> [EXERCISE DETAILS] What lines in the material hold the string "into"? Return every one of them.
(DATASET EXCERPT begins)
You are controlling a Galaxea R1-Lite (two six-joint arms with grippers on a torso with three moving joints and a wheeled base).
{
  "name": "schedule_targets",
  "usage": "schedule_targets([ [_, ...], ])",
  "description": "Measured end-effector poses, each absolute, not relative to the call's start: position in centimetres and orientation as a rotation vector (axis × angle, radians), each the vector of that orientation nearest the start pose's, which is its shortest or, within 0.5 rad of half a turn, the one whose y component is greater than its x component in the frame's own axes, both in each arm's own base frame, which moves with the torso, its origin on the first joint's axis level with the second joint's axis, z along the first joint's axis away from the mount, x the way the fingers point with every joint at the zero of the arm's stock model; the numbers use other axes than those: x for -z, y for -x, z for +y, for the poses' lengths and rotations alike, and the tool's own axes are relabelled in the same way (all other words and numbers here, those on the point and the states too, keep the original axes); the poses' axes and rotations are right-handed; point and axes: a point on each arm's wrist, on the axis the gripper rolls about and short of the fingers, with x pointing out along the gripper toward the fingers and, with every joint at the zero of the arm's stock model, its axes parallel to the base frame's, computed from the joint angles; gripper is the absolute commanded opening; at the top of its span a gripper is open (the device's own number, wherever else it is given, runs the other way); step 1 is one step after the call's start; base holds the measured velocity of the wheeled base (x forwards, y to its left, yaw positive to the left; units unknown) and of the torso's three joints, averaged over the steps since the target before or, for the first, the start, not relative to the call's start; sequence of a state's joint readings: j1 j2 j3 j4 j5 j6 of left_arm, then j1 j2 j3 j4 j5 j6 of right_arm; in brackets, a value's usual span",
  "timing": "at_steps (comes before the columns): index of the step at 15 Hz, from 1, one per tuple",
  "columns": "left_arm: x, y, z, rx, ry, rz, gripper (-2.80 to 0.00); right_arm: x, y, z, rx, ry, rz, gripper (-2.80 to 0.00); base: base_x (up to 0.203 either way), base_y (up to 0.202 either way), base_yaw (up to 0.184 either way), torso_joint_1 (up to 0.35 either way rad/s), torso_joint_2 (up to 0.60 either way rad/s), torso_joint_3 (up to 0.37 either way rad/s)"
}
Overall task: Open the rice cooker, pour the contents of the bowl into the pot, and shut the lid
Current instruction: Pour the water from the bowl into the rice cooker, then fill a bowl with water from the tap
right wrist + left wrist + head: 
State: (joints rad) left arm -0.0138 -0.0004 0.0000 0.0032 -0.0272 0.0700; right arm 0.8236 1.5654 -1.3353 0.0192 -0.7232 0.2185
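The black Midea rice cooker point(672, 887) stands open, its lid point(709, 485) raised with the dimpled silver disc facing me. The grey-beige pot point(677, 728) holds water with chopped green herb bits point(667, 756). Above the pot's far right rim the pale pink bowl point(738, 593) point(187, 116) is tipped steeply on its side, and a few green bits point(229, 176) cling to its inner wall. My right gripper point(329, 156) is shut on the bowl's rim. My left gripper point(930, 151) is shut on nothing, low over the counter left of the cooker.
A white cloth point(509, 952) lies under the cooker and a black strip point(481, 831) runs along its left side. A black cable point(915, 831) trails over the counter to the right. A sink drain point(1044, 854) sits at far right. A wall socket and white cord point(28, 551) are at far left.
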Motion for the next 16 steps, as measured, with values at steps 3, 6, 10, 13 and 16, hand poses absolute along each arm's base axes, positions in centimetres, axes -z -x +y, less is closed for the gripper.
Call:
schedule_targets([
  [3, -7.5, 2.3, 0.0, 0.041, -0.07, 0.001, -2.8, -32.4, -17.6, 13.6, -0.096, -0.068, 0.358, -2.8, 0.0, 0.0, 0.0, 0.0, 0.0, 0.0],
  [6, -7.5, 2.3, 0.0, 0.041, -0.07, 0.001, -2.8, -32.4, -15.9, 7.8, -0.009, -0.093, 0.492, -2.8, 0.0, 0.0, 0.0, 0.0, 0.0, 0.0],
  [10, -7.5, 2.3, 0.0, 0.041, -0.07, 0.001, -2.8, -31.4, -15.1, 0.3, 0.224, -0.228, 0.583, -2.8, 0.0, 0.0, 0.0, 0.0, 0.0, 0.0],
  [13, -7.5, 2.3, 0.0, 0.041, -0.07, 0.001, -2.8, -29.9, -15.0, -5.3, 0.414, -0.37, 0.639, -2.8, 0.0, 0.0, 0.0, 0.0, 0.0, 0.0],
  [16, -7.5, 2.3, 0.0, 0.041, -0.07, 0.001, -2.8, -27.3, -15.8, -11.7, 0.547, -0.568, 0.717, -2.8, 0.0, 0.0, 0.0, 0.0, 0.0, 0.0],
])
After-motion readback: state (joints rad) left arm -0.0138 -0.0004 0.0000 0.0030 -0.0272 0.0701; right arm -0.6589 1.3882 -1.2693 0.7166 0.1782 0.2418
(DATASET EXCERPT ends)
> [FINISHED EXERCISE]
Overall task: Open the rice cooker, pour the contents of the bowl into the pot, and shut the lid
Current instruction: Pour the water from the bowl into the rice cooker, then fill a bowl with water from the tap

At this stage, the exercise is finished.